When the Indonesian volcano Krakatoa erupted in 1883, the resulting volcanic ash that reached the upper atmosphere spread across the entire world, lowering global temperatures and slowing sea-level rise.
Modern ideas for how to reduce heat from the sun, known as SRM (for Solar Radiation Management) or Albedo modification, include launching a huge fleet of tiny mirrors (800,000 at a time, per one report) in space to create a “sun shade” to deflect the solar radiation away from Earth; or seeding the atmosphere with particulates, such as Sulphur (a la volcanoes), to increase the Earth’s reflectivity.
Geo-Engineering Concept 2: “Eating” Carbon Gases In The Atmosphere
What if we could create a machine that could simply “suck” carbon pollution and other heat-trapping gases from the air and “eat” it, for easy disposal or as a safe, useful material for something else?
Imagine driving down the road, cleaning the atmosphere as you drive? It sounds too good to be true, but major investments are at work supporting research to make this a reality.
The Canadian-company Carbon Engineering is one such venture; it’s received funding from Bill Gate’s BEV fund as well as Chevron, Occidental Petroleum, and BHP.
Global Thermostant and Kilimanjaro Energy are two other startups actively pursuing carbon capture and reuse.

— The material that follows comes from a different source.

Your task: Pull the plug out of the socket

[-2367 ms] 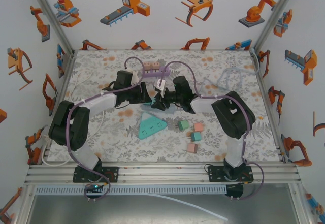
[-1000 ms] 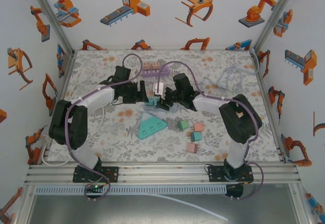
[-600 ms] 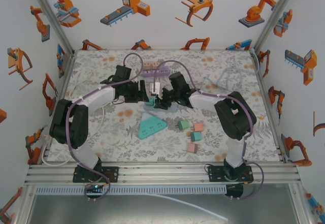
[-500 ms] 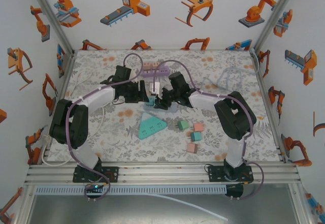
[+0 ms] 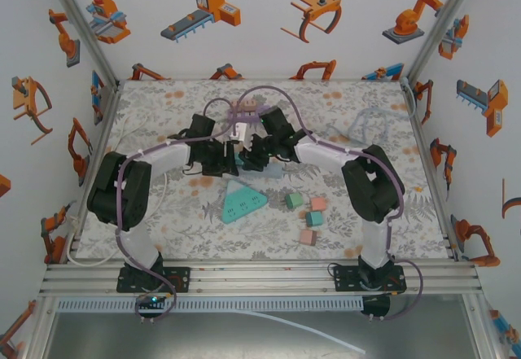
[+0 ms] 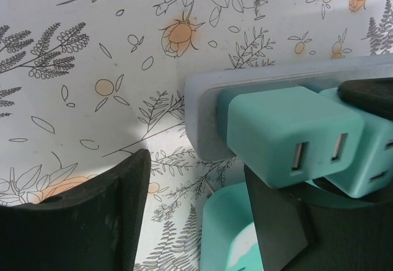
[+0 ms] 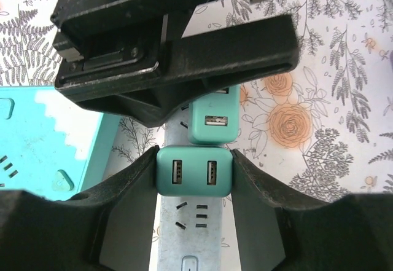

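Note:
A teal plug [image 7: 194, 171] with two USB ports sits in the grey socket strip [image 7: 187, 234]. My right gripper [image 7: 194, 155] is shut on the plug, one finger flat against each side. A second, smaller teal plug [image 7: 212, 121] sits just beyond it on the same strip. In the left wrist view the two-port plug [image 6: 288, 136] stands near the strip's end [image 6: 206, 117]. My left gripper [image 6: 196, 222] is open, one finger off the strip's end and the other in front of the plug. From above, both grippers [image 5: 224, 157] [image 5: 254, 154] meet over the strip.
A teal triangular power strip [image 5: 242, 203] lies just in front of the grippers. Several small coloured blocks [image 5: 308, 212] lie to its right. A purple strip [image 5: 244, 113] lies behind, and a clear plastic piece [image 5: 370, 123] at the back right.
Both arms have shifted toward the back of the table. The right fingers have closed onto the two-port plug. The left fingers have narrowed.

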Controlling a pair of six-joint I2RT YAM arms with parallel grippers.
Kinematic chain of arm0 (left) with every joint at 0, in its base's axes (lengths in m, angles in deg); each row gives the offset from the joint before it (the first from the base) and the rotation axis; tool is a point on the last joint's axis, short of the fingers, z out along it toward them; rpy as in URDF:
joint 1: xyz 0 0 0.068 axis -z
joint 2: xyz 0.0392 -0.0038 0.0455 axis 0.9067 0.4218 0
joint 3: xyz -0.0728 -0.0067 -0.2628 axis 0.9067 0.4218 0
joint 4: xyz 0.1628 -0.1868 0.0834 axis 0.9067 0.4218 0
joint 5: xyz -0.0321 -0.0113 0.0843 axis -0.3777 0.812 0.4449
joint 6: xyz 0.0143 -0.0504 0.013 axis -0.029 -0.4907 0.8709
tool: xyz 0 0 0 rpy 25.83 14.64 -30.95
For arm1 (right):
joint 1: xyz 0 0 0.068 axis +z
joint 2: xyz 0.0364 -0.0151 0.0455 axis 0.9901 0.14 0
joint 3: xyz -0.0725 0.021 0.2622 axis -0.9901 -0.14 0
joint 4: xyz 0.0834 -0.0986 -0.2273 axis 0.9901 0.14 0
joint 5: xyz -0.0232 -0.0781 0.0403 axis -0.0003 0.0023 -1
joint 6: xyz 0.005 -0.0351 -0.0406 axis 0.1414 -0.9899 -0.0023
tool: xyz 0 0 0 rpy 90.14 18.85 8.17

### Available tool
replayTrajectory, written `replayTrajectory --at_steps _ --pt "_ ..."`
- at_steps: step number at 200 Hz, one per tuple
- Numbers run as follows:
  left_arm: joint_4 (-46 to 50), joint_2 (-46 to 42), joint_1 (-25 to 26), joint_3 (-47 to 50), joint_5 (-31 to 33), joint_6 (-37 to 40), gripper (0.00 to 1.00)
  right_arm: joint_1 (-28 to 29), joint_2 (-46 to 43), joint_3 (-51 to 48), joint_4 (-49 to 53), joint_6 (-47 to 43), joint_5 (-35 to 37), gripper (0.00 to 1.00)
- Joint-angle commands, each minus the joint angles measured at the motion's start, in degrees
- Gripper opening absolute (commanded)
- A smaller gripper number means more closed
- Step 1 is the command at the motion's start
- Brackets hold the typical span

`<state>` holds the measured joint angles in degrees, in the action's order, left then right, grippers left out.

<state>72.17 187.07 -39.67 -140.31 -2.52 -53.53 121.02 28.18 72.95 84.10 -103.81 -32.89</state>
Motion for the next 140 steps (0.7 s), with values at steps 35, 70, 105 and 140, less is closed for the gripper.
replayTrajectory --at_steps 35,70,105,140 --pt "-1.16 -7.76 -0.74 4.24 -0.55 -0.11 0.60 -0.18 -2.02 -2.81 -1.58 -3.04 -1.10 0.00" --pt "-3.51 -16.36 -1.20 6.48 -2.62 3.65 0.60 -0.49 -0.10 -5.85 -5.18 -1.85 -4.10 0.00" --pt "-13.83 -17.90 -1.33 9.90 -10.08 12.18 0.60 -0.49 0.82 -5.58 -4.43 -2.35 -8.47 0.00" --pt "-22.10 -12.61 -1.12 8.50 -12.93 23.06 0.64 -0.49 0.97 -4.55 -2.77 -3.00 -8.96 0.00"
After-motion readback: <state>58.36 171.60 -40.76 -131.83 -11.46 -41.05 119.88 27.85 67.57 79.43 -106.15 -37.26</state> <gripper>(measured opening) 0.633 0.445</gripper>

Geo-Engineering Concept 3: Seeding The Oceans With Iron To Absorb Carbon
What if we could increase the ability of the ocean’s plant life, e.g. algae, to absorb heat-trapping gasses from the atmosphere, such as carbon monoxide?

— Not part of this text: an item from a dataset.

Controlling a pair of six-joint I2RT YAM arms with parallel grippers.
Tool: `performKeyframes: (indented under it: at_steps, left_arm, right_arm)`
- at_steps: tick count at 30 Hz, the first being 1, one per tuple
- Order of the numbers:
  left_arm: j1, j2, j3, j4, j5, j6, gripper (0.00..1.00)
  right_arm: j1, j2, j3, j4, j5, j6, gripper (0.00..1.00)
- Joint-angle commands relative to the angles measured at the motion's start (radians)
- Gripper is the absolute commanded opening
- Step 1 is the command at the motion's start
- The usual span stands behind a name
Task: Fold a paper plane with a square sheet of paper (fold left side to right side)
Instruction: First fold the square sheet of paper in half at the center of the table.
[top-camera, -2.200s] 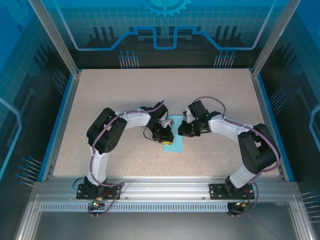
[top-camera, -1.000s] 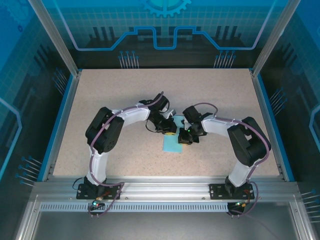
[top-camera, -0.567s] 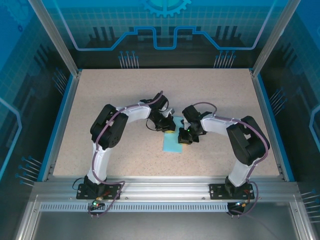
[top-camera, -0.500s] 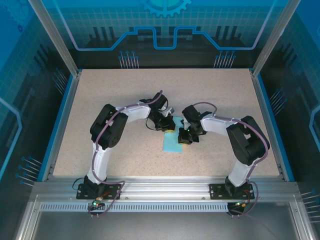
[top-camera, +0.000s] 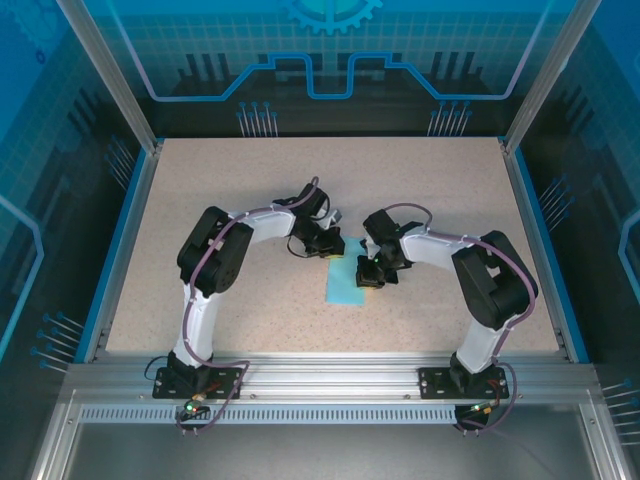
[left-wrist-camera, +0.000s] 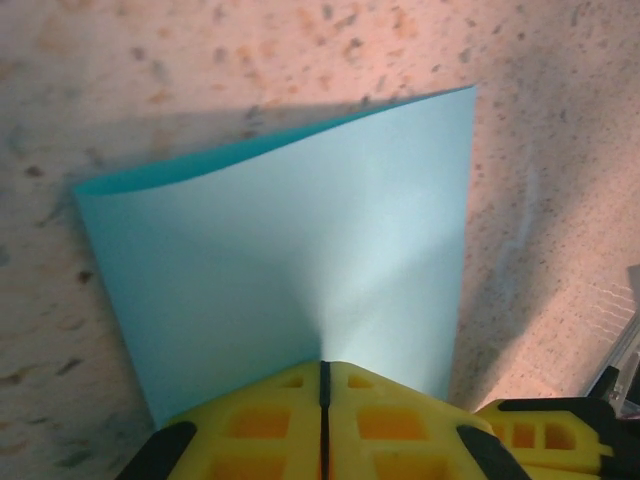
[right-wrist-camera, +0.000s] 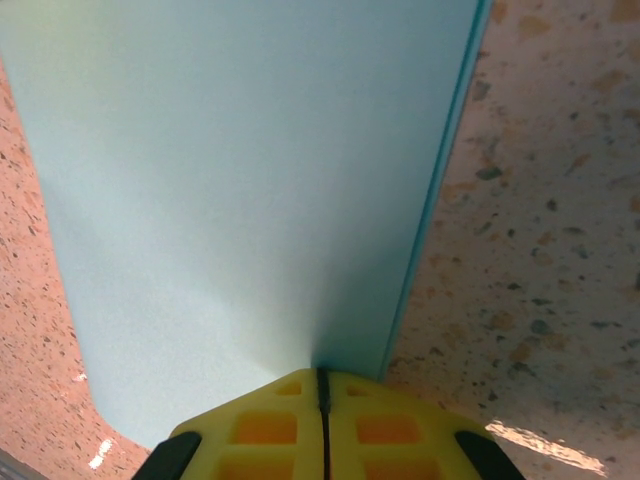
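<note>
Now, blue paper sheet (top-camera: 347, 287): folded, middle of the table (top-camera: 200, 190).
Left gripper (top-camera: 331, 250): clenched on its far edge.
Right gripper (top-camera: 368, 278): clenched, touching its right edge.
Feel: light, bendy, tears easily.
Hold: pinch edges gently.

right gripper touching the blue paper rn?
Touching. In the right wrist view the right gripper has its yellow tips shut and resting directly on the sheet of paper; the blue surface runs under them with no gap or shadow between.

tabletop (top-camera: 220, 190) — speckled beige | back panel (top-camera: 330, 60) — blue, gridded
</note>
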Motion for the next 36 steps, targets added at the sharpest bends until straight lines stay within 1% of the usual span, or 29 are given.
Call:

Researchers have observed that algae populations at the surface of the oceans near the poles have the potential to “eat” a large amount of carbon dioxide, but, being away from land, they lack sufficient access to iron minerals to digest the gas efficiently. The idea would be to seed the ocean surfaces with iron ore, to “fertilize” the algae to encourage it to digest C02 and excrete it, where it would, theoretically, fall safely to the sea bed.
Of course, this leads to further issues. Would this work? Preliminary research says yes, with some caveats, but will the sequestered carbon stay on the sea floor and is it safe for the ocean’s marine life for it remain there? More research is needed.
Geo-Engineering Concept 4: Altering The Earth’s Surface With More Trees And Polar Blankets
It’s estimated by some sources the planet loses about 15 billion trees each year, mostly due to land clearing for agriculture. This deforestation may be responsible for up to 17% of increased carbon emissions.
What if we undertook a massive program to replant the lost trees around the world? The startup company BioCarbon is using drone-based, tree seed “bombing” technology to replant trees in difficult to reach areas, at a scale that would be difficult to achieve with manual tree planting methods — at only 20% of the cost. BioCarbon Engineering’s CEO Lauren Fletcher believes that 60 teams equipped with the drone technology could plant a billion trees each year, putting the goal of achieving a net annual increase of trees within reach (by scaling up the operations even further).